### What is needed:
When the line with "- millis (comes" appears below, start repeating lines exactly, and keep going through the line with "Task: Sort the"; add nothing outside that span.

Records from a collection
■ ■ ■ ■ ■ ■ ■
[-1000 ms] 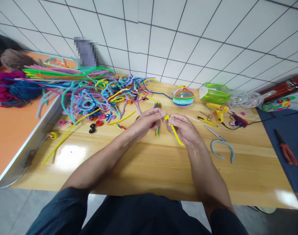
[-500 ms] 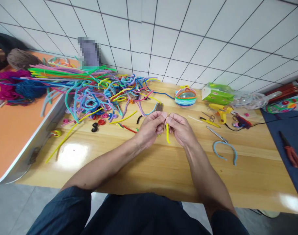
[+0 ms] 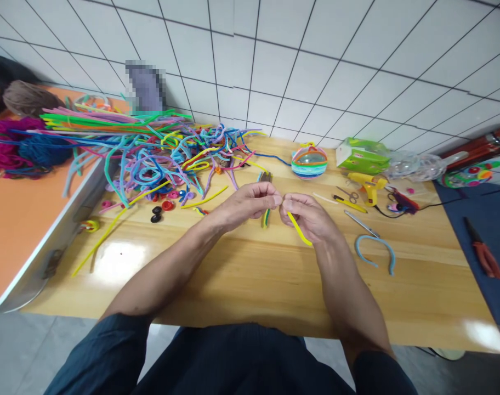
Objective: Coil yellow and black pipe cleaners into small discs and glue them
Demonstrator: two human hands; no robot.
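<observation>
The yellow pipe cleaner (image 3: 301, 229) is held in the air above the wooden table (image 3: 233, 280), in front of the person, and its free part hangs in a slant down across the right palm. The right hand (image 3: 308, 216) pinches it between the thumb and the forefinger, and the other fingers are curled inward. The left hand (image 3: 252, 206) has its thumb and forefinger closed together, with the tips just beside those of the right hand; whether they grip the upper end of the strip, I cannot tell, because this end is hidden. On the table behind the left hand lies a green and yellow strip (image 3: 266, 218), partly covered by the fingers. To the left side there is a big tangled heap of coloured pipe cleaners (image 3: 151, 164), and near its front edge are two black pieces (image 3: 155, 214) and a red piece (image 3: 167, 205). Farther back, near the tiled wall (image 3: 270, 60), stands a striped round object (image 3: 310, 162). To the right of the right hand are a yellow glue gun (image 3: 369, 189), scissors (image 3: 352, 196), a yellow cutter knife (image 3: 351, 204) and a light blue pipe cleaner (image 3: 374, 239), which is bent like an arch.
</observation>
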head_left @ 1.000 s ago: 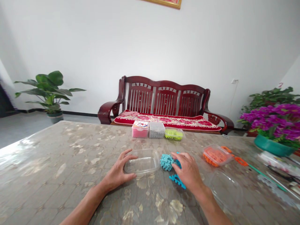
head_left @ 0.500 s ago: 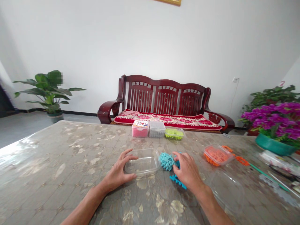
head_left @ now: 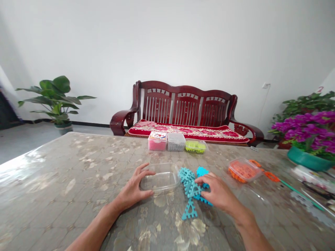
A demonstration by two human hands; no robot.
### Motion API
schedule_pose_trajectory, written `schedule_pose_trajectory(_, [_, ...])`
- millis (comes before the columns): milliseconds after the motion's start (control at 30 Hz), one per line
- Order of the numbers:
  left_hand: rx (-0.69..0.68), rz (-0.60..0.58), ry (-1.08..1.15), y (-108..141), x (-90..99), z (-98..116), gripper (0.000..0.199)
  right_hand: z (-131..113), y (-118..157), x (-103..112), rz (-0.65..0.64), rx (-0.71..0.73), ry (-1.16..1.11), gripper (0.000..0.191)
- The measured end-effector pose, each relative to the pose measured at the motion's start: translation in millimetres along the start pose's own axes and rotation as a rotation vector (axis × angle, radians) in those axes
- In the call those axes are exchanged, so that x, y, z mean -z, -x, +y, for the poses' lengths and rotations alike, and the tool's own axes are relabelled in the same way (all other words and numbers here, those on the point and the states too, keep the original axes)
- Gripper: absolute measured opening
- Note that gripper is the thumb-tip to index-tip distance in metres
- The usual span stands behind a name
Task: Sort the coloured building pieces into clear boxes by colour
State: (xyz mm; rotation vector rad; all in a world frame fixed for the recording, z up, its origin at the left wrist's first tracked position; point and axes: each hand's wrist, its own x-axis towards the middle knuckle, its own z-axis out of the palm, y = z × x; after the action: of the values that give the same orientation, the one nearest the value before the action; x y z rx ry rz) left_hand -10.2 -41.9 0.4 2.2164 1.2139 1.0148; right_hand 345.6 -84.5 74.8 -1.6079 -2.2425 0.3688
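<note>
A clear plastic container (head_left: 163, 188) rests on the table in front of me, with nothing visible inside. My left hand (head_left: 138, 183) grips its left end, thumb on the near rim and fingers over the far part. Just right of the container lies a loose pile of teal and blue toothed building pieces (head_left: 186, 174). My right hand (head_left: 216, 191) pinches a teal triangular building piece (head_left: 195, 189) at the pile's near side. Another teal triangle (head_left: 190, 210) lies closer to me. Brighter blue pieces (head_left: 202, 171) are partly hidden by my right hand.
Lidded boxes with pink (head_left: 157, 142) and grey (head_left: 176, 143) contents stand at the far edge, beside a tub of yellow-green pieces (head_left: 195, 146). To the right are a tub of orange pieces (head_left: 244, 170), a transparent lid (head_left: 255, 205), a green stick (head_left: 300, 195) and purple flowers (head_left: 311, 129).
The teal and blue pieces have spread out, and triangles now show at the near side. My right hand has shifted slightly right and now pinches a triangle. My left hand stays on the container.
</note>
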Motion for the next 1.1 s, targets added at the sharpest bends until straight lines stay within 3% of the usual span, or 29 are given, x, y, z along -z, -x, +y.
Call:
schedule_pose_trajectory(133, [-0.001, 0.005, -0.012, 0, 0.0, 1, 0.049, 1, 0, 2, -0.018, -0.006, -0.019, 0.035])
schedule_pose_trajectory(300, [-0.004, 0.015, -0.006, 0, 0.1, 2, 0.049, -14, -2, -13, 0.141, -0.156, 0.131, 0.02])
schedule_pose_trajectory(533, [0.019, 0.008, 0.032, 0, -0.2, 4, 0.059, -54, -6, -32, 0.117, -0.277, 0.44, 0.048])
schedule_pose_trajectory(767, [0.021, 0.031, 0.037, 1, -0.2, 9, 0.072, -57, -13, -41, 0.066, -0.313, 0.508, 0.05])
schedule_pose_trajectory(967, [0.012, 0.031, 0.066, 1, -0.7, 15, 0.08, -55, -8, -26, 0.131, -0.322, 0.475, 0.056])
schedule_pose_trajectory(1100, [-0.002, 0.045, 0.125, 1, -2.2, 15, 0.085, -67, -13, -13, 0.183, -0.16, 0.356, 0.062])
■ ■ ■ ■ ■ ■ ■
### Solution:
- millis (comes before the columns): milliseconds after the motion's start (control at 30 Hz), one per line
- Order of the numbers:
  left_hand: rx (-0.69..0.68), rz (-0.60..0.58), ry (-1.08..1.15), y (-108..141), x (-90..99), z (-98..116), gripper (0.000..0.199)
  right_hand: z (-131..113), y (-118..157), x (-103..112), rz (-0.65..0.64), rx (-0.71..0.73), ry (-1.16..1.11), gripper (0.000..0.191)
- The measured end-effector pose, each relative to the pose measured at the motion's start: translation in millimetres along the start pose's own axes and rotation as a rotation vector (axis × angle, radians) in those axes
- In the call those axes are exchanged, so that x, y, z mean -z, -x, +y, for the poses' lengths and rotations alike, and the tool's own axes are relabelled in the same way (all other words and numbers here, those on the point and the states too, keep the original axes)
- Gripper: absolute measured opening
- Note that gripper is the thumb-tip to index-tip distance in metres
- The usual span stands behind a name
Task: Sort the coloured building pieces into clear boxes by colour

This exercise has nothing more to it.